While attorneys for the plaintiffs allege patients are crammed with 50 others in single housing units, and that the hospital does not follow federal cleaning protocol, the state maintains in a motion filed Jan. 4 that Patton has implemented “immediate and robust infection control measures,” to prevent the introduction and spread of COVID-19.

The state has stopped admitting new patients at its hospitals, and has developed and disseminated a range of hospital-specific COVID-19 measures to staff. It also began providing masks daily to patients, as well as cleaning wipes on request. Additionally, Patton has begun providing health care employees with daily antigen testing. But most importantly, Patton has begun providing, upon request, the COVID-19 vaccine to patients who are in “designated risk categories,” as well as to employees who come into direct contact with the patients, according to the state’s motion.

“In this real-time litigation, defendant’s precautions have outpaced plaintiffs’ complaint, to the point where the complaint may be moot in a few weeks,” according to the motion. “DSH’s ongoing vaccination of designated patients and health care employees with direct contact with patients reduces the likelihood of harm to patients.”

‘Enormous risk’ remains

In a declaration filed in court on behalf of the patients, Dr. Peter Chin-Hong, a member of the Vaccine Leadership Group at UC San Francisco’s School of Medicine, warned that vaccinations will “not come close to adequately reducing the risk of COVID-19 infection for both staff and patients” at all state hospitals.

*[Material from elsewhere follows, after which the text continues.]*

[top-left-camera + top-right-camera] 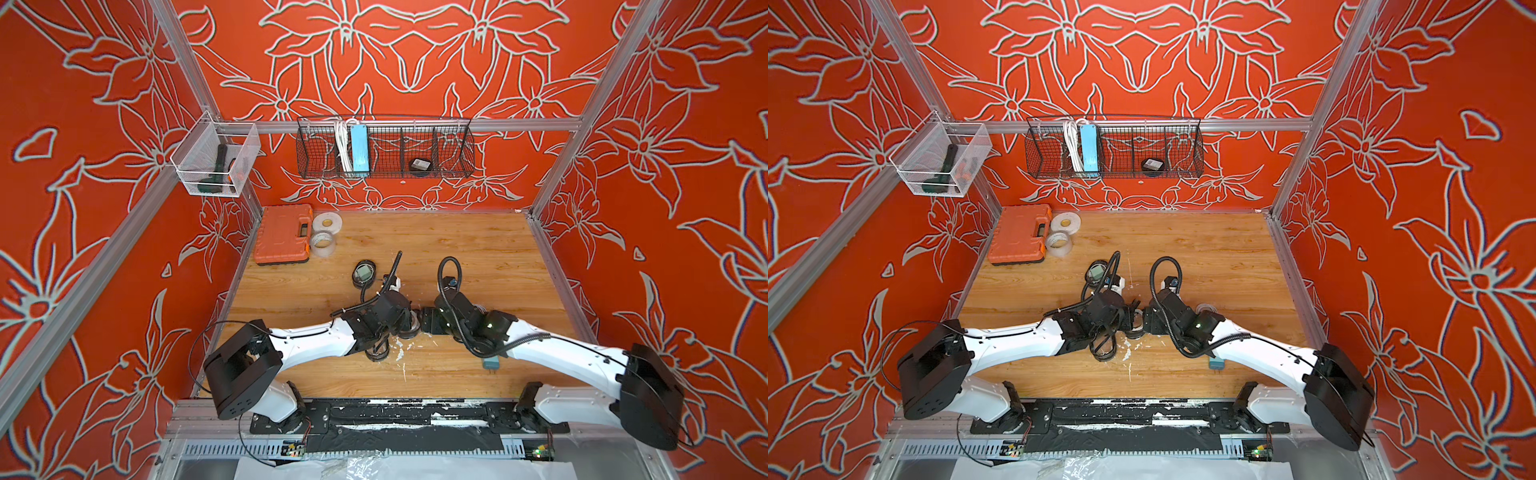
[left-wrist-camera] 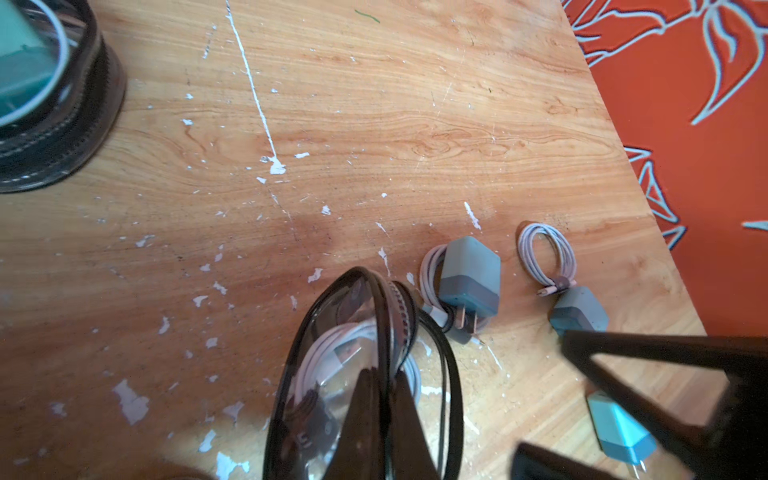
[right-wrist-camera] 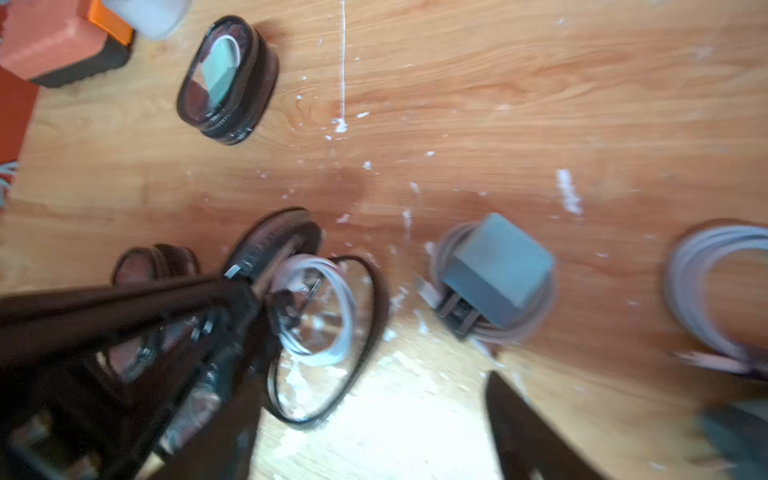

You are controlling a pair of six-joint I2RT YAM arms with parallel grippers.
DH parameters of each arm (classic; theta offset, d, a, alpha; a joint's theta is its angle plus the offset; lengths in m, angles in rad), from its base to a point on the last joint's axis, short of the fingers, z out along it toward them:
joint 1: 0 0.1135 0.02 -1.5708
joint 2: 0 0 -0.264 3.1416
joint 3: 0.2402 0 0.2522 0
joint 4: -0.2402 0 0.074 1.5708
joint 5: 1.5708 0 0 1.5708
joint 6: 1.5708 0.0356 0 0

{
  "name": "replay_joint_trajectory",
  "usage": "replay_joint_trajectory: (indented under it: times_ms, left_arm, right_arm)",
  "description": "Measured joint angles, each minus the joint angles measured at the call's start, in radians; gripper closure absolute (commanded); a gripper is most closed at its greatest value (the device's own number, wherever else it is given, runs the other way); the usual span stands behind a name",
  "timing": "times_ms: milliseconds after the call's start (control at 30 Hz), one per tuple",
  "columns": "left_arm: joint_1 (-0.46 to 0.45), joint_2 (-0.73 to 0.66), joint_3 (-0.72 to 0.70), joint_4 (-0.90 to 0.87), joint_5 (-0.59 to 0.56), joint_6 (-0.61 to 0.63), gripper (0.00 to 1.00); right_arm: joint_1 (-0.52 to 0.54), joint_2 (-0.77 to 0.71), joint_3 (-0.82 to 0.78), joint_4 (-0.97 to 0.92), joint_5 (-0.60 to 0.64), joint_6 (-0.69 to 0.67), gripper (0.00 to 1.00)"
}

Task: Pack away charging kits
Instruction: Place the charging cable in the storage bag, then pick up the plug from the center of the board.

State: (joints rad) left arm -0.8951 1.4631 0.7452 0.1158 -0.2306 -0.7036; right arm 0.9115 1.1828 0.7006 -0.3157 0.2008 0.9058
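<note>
My left gripper (image 2: 386,376) is shut on the black rim of an open clear oval case (image 2: 291,374), and a coiled white cable (image 2: 320,353) lies inside that case. My right gripper (image 3: 374,419) stands open beside this case (image 3: 365,332) with nothing between its fingers. Of the charging kits, a teal-grey plug adapter (image 2: 469,274) rests on its cable next to the case. Another adapter (image 2: 579,311) lies by a loose coil (image 2: 546,253). A bright blue adapter (image 1: 491,362) sits under my right forearm. A shut case (image 3: 226,79) holding a teal adapter stands farther back.
An orange tool case (image 1: 284,233) and two tape rolls (image 1: 327,222) sit at the table's back left. On the back wall hangs a wire basket (image 1: 453,141) with a blue power strip (image 1: 359,149) and a dark case (image 1: 419,166). A white mesh bin (image 1: 195,183) hangs left.
</note>
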Motion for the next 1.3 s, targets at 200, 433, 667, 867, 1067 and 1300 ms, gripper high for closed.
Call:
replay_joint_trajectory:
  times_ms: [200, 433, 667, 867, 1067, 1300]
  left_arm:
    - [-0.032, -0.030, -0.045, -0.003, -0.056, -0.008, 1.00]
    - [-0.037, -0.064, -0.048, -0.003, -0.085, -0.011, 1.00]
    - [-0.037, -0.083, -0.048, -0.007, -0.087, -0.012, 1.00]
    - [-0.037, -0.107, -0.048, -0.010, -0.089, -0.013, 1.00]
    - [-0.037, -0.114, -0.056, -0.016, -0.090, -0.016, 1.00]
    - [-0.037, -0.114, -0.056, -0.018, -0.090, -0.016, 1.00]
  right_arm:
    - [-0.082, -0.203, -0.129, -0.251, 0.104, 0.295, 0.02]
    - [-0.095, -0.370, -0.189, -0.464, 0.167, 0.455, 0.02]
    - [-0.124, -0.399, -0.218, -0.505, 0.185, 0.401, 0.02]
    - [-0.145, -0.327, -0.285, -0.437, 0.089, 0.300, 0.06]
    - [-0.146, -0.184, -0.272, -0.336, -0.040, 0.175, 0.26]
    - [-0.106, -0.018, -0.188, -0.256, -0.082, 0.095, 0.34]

“If DSH continues with its present approach and on its current trajectory, there is significant risk that COVID-19 will further spread and overwhelm the DSH-Patton patient population, leading to many more deaths,” Chin-Hong said.

Compounding the crisis is the shortage of ICU beds at hospitals and the potential unavailability of acute care for high-risk patients.

“DSH’s failure to act promptly and decisively now poses a risk to the local community in terms of putting further pressure on an already critical shortage of ICU beds in the region,” Chin-Hong said in his declaration. “Every day that these patients remain in congregate settings at Patton, without adequate social distancing … puts them at enormous risk of contracting COVID-19, with severe and potentially fatal consequences.”